# Try it
Would you return the lines between the one holding "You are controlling" and the one holding "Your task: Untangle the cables", inclusive, and only those, exactly as they stand in the listing below?

# Task input
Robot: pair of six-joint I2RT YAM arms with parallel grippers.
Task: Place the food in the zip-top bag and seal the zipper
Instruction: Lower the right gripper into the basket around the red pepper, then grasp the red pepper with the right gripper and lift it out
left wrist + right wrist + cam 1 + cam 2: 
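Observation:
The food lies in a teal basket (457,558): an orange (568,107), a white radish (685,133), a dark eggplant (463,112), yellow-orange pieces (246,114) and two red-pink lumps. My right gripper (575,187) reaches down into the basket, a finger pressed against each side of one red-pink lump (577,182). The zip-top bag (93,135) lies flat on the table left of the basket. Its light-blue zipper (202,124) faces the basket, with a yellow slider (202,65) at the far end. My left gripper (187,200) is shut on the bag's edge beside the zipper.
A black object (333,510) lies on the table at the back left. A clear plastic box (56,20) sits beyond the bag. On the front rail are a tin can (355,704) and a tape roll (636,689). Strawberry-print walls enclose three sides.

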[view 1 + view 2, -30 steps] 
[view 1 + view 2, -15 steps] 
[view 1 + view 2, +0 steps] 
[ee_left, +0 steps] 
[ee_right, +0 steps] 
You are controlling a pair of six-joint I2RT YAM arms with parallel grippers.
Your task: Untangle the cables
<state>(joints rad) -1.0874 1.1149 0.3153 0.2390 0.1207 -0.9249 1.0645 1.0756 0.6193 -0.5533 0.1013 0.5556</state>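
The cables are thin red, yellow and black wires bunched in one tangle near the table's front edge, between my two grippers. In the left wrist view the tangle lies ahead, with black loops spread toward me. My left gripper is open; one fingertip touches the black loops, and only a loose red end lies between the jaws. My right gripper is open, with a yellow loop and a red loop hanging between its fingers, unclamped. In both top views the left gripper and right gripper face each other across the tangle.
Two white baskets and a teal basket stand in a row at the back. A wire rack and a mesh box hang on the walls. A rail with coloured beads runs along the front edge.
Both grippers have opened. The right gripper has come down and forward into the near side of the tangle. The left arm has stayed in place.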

# Expected answer
You are controlling a pair of six-joint I2RT YAM arms with parallel grippers.
Your task: Untangle the cables

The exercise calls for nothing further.